Acquiring accurate measurements of instantaneous wall-shear stresses in wall-turbulent air flows in wind tunnel applications

Accurately measuring the instantaneous wall-shear stress in wall-bounded turbulent air flows is notoriously difficult. While conventional flush-mounted hot-film sensors can be calibrated by standard methods to acquire the mean wall-shear stress, the instantaneous fluctuations of wall-shear are significantly underestimated as heat from the hot-film probe is transferred into the sensor substrate. To address this issue, a new technique using non-linear regression (NLR) is used to calibrate a hot-film sensor to enable accurate measurements of instantaneous wall-shear stresses in turbulent boundary layers. During the NLR calibration process, the first four moments of wall-shear stress are acquired from either Laser Doppler Velocity (LDV), by linear fitting the velocity profile from within the viscous sublayer, or from Direct Numerical Simulation (DNS) data.

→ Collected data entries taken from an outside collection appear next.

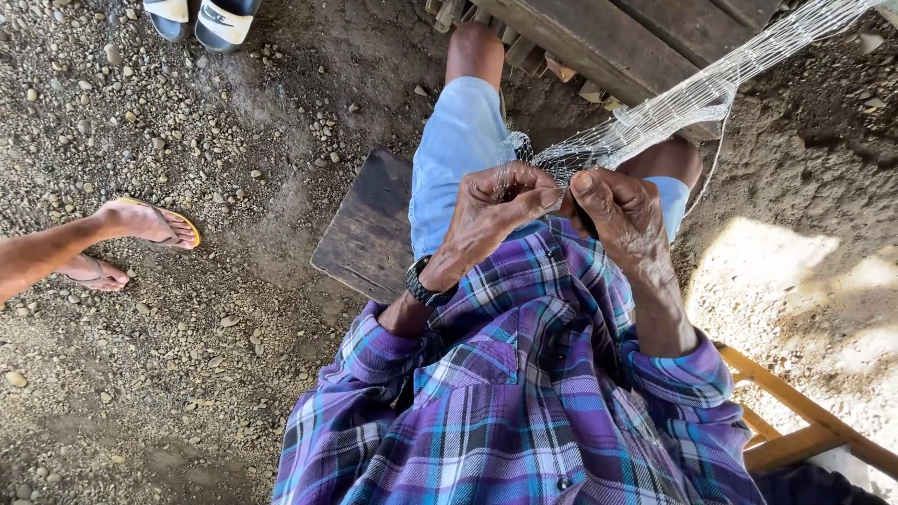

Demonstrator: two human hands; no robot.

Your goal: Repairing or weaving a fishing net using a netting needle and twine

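Observation:
A fine white fishing net [692, 93] stretches taut from the upper right down to my lap. My left hand [491, 210] pinches the bunched mesh at its near end, with strands draped over the knuckles. My right hand [622, 220] grips the same bunch just beside it, thumb pressed on the mesh. Both hands meet above my knees, over light blue shorts [458, 150] and a purple plaid shirt [524, 393]. A black wristwatch [426, 285] is on my left wrist.
I sit on a dark wooden board [369, 224] over gravelly dirt. Dark wooden planks [636, 37] lie ahead. An orange wooden frame [804, 421] stands at right. Another person's feet in yellow flip-flops [140, 224] are at left, sandals [201, 19] at top.

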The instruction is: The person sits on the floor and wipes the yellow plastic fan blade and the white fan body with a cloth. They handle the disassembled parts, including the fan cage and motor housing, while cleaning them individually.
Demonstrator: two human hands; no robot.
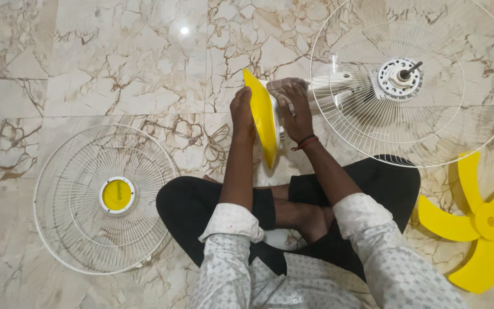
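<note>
A yellow, disc-shaped fan base point(263, 117) stands on edge in front of me. My left hand point(241, 111) grips its left face. My right hand point(294, 109) rests on the white part behind it, holding what looks like a small tool against it; the tool is mostly hidden. A white stem point(327, 86) runs from there to the fan's motor hub point(398, 75), which sits inside the white rear wire guard point(373, 146) with its shaft pointing up.
The front wire guard point(58, 240) with a yellow centre cap lies on the marble floor at left. A yellow fan blade point(475, 220) lies at right. My crossed legs in black trousers point(201, 212) fill the foreground.
</note>
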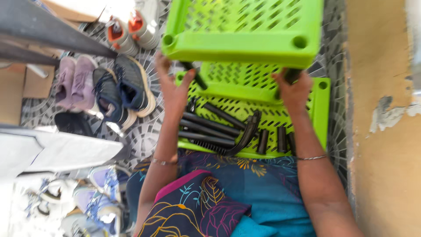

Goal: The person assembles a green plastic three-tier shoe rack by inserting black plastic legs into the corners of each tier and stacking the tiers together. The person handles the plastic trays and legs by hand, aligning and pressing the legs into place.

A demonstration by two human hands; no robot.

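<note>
Black tubes (pixel 210 125) lie loose on the lowest green perforated shelf panel (pixel 322 109), which rests on the patterned floor (pixel 144 140) right against the person's lap in its blue and magenta printed cloth (pixel 245 193). Most of the long tubes run roughly left to right with a slight downward tilt toward the right; a curved ribbed piece (pixel 246 134) crosses their right ends, and three short stubs (pixel 280 139) stand side by side at the right, their axes pointing away from the person.

Just beyond these, the left hand (pixel 173 90) is raised over the tubes with fingers spread and partly open. A single black tube (pixel 195 74) slants between thumb and forefinger; whether it is pinched or only touched I cannot tell. The right hand (pixel 294 90) is curled shut around another black tube (pixel 291 75), which stands nearly upright under the right corner socket (pixel 300 42) of the upper green panel (pixel 245 26).

That upper panel hangs above a middle green panel (pixel 237 81). Its left corner socket (pixel 168 40) sits above and a little left of the left hand's tube.

Farther left, pairs of shoes (pixel 109 87) line the floor.
</note>
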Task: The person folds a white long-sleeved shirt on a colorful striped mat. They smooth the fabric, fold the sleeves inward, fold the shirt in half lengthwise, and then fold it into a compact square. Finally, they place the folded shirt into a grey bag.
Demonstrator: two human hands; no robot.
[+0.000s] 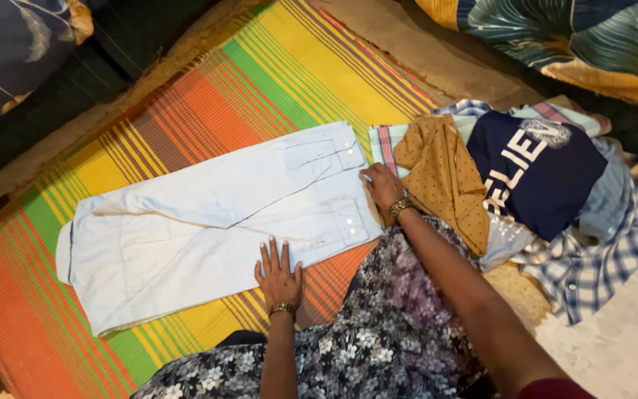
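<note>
A pale blue long-sleeved shirt (pixel 186 229) lies flat on a striped mat (pixel 260 81), its sleeves folded across the body. My left hand (pixel 278 275) rests flat on the shirt's near edge, fingers spread. At the cuff end of the shirt, my right hand (pixel 382 186) touches the edge with fingers curled on the fabric. Both wrists wear bracelets.
To the right is a pile of clothes: a mustard dotted garment (pixel 444 174), a navy printed T-shirt (pixel 537 170) and a blue checked shirt (pixel 592 266). A floral cloth (pixel 378 332) covers my lap. Patterned cushions (pixel 585 37) lie at the far corners.
</note>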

As a result, the instantaneous wall-shear stress measured by the hot-film sensor matches excellently with the wall-shear stress measured by LDV placed directly above the sensor. Further investigation on different Reynolds numbers showed that the second-order moment is directly proportional to the first-order moment of the wall-shear stress, while the third-order and fourth-order moments are approximately constant over the Reynolds number range investigated. Inspired by this result, it was possible to calibrate the hot-film to accurately measure the instantaneous wall-shear stress with only the first-order moment of wall-shear stress.